Bobek AG must have picked up his knack for colourful language at Teddy Hall. His Opinion last week in C-498/16 Schrems v Facebook is a delight and one does best service to it by simply inviting one reads it. Now, that must not absolve me of my duty to report succinctly on its contents – the Court itself I imagine will be equally short shrift with claimant’s arugments.

When I asked my students in the August exam to comment on the case, I simply gave them the preliminary questions and asked them how the CJEU should answer them:

1 Is Article 15 of Regulation 44/2001 to be interpreted as meaning that a ‘consumer’ within the meaning of that provision loses that status, if, after the comparatively long use of a private Facebook account, he publishes books in connection with the enforcement of his claims, on occasion also delivers lectures for remuneration, operates websites, collects donations for the enforcement of his claims and has assigned to him the claims of numerous consumers on the assurance that he will remit to them any proceeds awarded, after the deduction of legal costs?

2. Is Article 16 of Regulation (EC) No 44/2001 to be interpreted as meaning that a consumer in a Member State can also invoke at the same time as his own claims arising from a consumer supply at the claimant’s place of jurisdiction the claims of others consumers on the same subject who are domiciled

a.
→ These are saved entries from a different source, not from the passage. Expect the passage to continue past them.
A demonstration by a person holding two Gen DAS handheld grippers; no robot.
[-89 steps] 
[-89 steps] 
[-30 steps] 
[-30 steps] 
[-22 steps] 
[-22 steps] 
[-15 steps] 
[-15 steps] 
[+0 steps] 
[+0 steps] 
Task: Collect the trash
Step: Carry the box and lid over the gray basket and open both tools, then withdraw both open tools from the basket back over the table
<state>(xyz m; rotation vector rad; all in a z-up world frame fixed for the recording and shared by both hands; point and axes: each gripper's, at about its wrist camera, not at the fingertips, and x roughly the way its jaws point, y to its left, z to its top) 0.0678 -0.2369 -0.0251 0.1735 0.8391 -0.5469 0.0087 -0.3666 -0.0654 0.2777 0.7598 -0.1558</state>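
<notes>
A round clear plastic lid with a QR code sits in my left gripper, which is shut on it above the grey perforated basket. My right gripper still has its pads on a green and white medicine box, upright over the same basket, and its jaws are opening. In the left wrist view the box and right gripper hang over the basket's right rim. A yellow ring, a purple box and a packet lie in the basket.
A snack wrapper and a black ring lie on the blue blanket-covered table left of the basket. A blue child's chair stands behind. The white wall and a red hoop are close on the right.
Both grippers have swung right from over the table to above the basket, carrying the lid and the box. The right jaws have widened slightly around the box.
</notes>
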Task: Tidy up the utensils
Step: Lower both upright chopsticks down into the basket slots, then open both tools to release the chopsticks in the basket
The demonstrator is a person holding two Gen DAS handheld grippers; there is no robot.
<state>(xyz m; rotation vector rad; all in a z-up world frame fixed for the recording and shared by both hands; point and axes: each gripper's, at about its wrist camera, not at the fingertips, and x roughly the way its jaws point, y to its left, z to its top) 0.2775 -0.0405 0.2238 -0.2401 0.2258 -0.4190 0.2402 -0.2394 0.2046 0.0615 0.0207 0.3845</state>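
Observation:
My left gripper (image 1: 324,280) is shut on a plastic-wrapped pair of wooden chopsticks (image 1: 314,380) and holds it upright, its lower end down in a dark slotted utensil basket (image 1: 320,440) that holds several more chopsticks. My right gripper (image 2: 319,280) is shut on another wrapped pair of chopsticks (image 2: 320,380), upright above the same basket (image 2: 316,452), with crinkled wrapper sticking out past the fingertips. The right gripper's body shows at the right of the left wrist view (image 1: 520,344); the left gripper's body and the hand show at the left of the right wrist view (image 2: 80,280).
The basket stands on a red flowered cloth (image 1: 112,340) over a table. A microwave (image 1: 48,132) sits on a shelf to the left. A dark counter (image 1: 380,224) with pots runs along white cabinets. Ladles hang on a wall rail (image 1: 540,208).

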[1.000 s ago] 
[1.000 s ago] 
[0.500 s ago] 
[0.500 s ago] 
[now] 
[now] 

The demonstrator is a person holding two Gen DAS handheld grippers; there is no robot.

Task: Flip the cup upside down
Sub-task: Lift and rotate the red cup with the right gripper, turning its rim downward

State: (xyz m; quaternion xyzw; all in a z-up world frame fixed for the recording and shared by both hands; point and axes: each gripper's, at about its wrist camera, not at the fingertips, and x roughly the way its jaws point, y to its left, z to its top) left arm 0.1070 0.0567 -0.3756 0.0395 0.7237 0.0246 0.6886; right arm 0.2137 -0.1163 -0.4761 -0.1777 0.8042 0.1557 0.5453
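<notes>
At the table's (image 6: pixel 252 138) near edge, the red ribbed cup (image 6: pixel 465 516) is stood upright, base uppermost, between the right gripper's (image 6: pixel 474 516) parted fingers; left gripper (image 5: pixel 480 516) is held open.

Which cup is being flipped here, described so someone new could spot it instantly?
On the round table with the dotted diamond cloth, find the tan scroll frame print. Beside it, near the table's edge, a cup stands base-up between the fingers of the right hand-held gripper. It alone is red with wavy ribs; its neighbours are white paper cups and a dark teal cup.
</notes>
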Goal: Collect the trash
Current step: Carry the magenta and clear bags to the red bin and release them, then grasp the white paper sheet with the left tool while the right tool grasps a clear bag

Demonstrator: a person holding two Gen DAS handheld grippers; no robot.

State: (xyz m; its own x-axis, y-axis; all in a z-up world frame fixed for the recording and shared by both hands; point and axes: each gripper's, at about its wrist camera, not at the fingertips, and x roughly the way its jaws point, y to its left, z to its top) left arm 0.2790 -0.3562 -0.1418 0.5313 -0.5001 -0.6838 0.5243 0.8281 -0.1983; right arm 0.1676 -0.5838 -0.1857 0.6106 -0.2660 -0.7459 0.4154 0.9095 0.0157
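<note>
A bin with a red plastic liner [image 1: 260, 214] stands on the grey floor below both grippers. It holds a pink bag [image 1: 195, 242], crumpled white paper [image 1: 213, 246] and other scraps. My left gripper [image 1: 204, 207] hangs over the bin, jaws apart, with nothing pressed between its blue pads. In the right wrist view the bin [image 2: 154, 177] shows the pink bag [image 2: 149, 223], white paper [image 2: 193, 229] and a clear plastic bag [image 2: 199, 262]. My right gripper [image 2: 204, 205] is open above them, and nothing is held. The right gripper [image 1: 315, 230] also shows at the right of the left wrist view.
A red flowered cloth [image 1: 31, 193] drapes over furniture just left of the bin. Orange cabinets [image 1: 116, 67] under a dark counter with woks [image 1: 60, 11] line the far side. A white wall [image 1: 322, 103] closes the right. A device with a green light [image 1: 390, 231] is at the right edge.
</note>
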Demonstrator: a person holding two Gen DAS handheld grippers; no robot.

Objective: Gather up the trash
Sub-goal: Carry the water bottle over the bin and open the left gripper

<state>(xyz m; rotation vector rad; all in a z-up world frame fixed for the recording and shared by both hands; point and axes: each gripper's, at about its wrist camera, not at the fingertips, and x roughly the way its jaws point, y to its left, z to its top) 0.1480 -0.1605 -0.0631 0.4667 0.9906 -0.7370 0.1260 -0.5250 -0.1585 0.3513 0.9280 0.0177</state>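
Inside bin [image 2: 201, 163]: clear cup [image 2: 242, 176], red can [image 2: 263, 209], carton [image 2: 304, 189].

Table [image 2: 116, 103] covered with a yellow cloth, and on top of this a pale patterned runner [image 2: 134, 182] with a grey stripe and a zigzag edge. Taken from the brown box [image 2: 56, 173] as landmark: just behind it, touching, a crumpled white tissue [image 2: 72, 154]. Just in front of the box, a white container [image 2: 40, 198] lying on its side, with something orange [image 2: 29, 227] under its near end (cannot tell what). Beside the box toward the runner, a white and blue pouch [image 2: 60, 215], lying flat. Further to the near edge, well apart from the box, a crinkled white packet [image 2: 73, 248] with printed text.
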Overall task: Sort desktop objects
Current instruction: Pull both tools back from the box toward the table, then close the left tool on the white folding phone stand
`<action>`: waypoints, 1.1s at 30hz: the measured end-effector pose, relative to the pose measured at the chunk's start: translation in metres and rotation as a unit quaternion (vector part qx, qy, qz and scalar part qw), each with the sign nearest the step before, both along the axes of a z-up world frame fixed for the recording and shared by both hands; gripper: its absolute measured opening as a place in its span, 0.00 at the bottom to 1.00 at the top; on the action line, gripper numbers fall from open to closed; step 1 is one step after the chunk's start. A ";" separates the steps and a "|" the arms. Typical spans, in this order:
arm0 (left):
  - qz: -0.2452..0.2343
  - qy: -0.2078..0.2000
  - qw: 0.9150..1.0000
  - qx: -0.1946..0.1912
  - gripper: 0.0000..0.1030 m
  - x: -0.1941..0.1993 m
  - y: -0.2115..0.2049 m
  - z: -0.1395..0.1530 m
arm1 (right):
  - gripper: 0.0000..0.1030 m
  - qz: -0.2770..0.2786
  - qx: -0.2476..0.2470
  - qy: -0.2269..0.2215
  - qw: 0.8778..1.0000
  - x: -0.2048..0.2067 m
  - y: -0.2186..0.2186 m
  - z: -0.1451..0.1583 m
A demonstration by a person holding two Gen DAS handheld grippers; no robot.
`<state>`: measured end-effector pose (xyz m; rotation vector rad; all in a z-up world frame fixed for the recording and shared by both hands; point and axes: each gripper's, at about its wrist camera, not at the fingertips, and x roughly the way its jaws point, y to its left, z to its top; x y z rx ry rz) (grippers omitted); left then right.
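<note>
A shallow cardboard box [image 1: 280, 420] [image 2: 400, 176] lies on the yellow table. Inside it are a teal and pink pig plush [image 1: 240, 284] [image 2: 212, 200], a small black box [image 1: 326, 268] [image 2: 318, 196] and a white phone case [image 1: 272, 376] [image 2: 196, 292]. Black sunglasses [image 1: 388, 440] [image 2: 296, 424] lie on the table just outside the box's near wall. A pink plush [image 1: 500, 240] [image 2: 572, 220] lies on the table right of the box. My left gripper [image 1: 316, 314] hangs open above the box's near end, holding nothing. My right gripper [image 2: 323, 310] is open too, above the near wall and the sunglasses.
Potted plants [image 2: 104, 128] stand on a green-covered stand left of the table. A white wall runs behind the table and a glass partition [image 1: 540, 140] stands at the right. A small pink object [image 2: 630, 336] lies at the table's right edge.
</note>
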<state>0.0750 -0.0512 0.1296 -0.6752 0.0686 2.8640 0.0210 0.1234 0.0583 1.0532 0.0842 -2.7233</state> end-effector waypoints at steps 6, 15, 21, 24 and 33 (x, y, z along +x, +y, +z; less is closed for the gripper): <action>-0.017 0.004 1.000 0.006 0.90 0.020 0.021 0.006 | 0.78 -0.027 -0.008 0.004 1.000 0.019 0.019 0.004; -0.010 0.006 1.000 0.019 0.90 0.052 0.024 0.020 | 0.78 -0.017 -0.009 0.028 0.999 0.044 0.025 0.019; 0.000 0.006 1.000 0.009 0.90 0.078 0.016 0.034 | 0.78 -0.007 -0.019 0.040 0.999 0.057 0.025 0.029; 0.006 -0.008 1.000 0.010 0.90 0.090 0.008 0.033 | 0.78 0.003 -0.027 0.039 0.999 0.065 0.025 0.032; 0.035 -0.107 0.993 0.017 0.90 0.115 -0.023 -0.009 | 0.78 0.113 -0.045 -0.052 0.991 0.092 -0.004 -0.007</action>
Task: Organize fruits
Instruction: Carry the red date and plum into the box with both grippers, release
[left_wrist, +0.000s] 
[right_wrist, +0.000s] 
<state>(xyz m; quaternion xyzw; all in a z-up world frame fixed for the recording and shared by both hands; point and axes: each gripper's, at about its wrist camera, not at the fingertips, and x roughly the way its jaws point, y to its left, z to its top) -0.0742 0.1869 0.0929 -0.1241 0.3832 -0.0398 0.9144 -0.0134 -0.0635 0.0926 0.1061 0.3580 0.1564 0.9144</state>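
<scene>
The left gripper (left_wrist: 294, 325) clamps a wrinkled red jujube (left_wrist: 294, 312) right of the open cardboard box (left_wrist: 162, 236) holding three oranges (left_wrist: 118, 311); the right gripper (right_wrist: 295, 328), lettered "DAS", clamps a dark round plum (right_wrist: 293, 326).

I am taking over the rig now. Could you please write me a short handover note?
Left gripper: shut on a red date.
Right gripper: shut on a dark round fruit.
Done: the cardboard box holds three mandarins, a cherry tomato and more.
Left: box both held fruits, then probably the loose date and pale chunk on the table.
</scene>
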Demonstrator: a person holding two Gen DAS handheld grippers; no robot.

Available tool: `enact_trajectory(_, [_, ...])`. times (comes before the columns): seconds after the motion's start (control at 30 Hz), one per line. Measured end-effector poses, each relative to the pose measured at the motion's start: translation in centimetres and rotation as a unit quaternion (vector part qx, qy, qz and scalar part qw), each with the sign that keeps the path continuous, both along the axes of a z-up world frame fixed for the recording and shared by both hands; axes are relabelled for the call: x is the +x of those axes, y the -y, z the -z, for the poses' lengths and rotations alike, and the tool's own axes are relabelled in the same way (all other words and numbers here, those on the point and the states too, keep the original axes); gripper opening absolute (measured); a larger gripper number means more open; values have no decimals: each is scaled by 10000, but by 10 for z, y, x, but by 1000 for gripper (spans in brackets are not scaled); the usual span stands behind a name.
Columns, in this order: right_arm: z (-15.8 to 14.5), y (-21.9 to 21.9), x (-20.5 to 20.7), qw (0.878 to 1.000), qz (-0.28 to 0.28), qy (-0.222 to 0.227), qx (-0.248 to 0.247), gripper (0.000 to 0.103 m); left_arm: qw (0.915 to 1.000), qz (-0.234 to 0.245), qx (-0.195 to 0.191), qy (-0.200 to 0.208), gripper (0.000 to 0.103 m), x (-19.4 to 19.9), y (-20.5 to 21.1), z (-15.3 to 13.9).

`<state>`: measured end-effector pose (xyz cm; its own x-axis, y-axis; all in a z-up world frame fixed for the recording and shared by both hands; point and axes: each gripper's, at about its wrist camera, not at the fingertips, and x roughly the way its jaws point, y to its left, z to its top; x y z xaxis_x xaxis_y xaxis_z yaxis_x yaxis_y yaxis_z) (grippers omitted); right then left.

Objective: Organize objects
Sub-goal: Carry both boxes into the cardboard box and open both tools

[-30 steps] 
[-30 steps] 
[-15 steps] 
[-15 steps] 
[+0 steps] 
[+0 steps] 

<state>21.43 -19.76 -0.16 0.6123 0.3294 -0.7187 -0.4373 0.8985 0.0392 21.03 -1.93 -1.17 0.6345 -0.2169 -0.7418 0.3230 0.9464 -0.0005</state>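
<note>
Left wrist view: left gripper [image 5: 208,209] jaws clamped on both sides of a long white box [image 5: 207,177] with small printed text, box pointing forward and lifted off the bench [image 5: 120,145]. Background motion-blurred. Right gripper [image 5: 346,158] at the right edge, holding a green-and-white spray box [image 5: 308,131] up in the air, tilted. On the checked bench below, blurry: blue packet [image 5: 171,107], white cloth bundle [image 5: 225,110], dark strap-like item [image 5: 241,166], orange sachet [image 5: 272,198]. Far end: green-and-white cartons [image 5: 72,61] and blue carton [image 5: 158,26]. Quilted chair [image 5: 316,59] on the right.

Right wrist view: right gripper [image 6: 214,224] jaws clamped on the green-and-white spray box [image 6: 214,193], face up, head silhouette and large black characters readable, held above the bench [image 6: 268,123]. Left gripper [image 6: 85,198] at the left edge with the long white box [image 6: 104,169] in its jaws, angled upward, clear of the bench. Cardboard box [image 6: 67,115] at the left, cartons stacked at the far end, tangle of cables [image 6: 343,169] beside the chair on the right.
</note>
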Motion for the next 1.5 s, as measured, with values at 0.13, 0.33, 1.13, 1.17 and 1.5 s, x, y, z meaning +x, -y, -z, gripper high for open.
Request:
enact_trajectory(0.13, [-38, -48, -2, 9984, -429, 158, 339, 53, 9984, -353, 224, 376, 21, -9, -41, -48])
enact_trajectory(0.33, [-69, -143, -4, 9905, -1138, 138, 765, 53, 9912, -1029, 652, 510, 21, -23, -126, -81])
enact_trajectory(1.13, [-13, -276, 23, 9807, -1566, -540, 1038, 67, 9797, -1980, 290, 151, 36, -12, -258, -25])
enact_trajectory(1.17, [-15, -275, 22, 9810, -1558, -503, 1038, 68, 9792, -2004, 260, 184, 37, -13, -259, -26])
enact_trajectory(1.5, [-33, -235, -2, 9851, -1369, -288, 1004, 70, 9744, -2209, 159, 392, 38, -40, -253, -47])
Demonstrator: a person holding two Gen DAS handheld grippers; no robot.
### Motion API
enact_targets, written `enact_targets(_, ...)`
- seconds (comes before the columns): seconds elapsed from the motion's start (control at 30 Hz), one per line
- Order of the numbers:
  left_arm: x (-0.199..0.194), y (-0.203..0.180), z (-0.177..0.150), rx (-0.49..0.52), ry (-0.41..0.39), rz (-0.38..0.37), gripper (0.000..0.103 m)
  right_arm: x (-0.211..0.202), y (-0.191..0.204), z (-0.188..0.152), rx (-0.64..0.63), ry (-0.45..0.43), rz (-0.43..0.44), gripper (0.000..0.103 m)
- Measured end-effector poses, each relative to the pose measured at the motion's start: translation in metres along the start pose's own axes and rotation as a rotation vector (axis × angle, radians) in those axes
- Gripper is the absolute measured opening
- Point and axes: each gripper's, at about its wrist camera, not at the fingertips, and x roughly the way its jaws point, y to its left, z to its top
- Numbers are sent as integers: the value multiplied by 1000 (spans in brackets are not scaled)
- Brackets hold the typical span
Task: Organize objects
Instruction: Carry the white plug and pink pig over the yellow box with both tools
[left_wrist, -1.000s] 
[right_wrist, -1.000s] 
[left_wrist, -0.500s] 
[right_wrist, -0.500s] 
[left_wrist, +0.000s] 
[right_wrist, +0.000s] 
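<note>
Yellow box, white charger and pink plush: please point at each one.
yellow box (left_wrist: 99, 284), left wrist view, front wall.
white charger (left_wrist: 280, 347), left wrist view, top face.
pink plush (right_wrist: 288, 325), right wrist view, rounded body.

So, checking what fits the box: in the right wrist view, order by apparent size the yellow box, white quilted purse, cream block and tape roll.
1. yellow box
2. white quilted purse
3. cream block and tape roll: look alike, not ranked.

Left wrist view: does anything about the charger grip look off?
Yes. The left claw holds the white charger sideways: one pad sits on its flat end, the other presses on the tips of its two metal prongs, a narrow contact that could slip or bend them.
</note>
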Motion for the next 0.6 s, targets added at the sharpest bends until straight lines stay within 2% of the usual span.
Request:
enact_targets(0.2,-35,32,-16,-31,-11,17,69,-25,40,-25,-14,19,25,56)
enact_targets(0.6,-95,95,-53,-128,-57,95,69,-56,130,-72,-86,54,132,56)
In the same Member State, b. In another Member State: or c. In a non-Member State,

if the claims assigned to him arise from consumer supplies involving the same defendant in the same legal context and if the assignment is not part of a professional or trade activity of the applicant, but rather serves to ensure the joint enforcement of claims?

 

The long and the short of the case is whether the concept of ‘consumer’ under the protected categories of Brussels I (and Recast) is a dynamic or a static one; and what kind of impact assignment has on jurisdiction for protected categories.

On the first issue, I expected my students to point to the CJEU’s precedent of applying the Regulation with a view to predictability and legal certainty; specifically for consumers, to Gruber and the burden of proof in cases of dual use; and to the Court’s judgment in Emrek. Other than the last issue, the AG points to all. Predictability points to a static approach: I would suggest the AG is right. Bobek AG does leave the door ajar for a dynamic interpretation: at 39: in exptional cases, a ‘dynamic’ approach to consumer status should not be entirely excluded. This could be potentially relevant in the event that a contract does not specify its aim, or it is open to different uses, and it lasts a long period of time, or is even indeterminate. It is conceivable that in such cases, the purpose for which a certain contractual service is used might change — not just partially, but even completely. Social media contracts may lead to such circumstances, one imagines, however there would be many ifs and buts to such analysis: including, I would suggest, the terms of the contract wich the service provider initially drew up.

On the issue of assignment the AG’s approach is entirely logical and not surprising: evidently Herr Schrems cannot have claims assigned to him and then exercise those claims using any other jurisdictional prerogatives then present in the original claim. While these may allow him to sue in the forum actoris of the original consumer, there is no valid argument whatsoever to suggest he could join them to his own domicile. The arguments made de lege ferenda (need for forum shopping in collective consumer redress) are justifiably rejected.

Geert.

(Handbook of) EU private international law, 2nd ed. 2016, Chapter 2, Heading 2.2.8.2.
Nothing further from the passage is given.